Your reply should reproduce the data below without a single alteration, apart from dropping the images.
*** Opening Supplied data ***
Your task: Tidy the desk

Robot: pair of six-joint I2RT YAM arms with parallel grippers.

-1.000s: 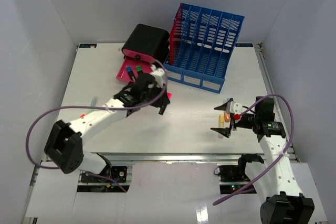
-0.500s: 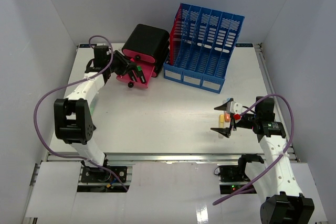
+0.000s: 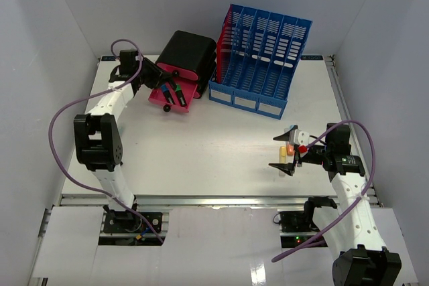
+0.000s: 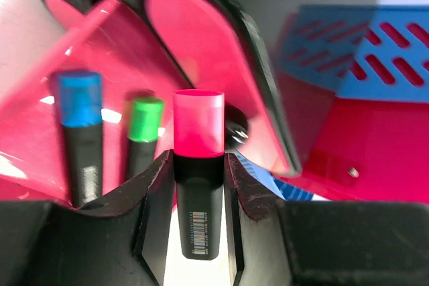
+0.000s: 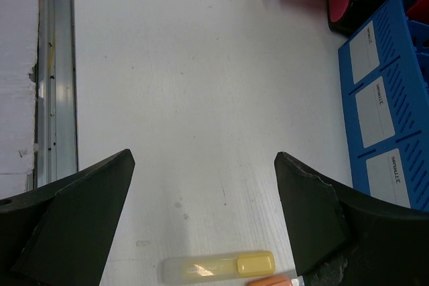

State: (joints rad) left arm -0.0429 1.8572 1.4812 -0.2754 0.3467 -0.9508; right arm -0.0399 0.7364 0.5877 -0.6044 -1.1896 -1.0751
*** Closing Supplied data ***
*Task solution*:
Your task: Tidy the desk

Robot: pair of six-joint I2RT YAM arms with parallel grippers.

-1.000s: 
-0.500s: 
+0.000s: 
+0.000s: 
+0.000s: 

State: (joints rad) left arm -0.0429 1.8572 1.4812 -0.2754 0.3467 -0.9508; right arm -0.0399 0.7364 0.5877 -0.6044 -1.1896 -1.0751

What needed an answer now has one.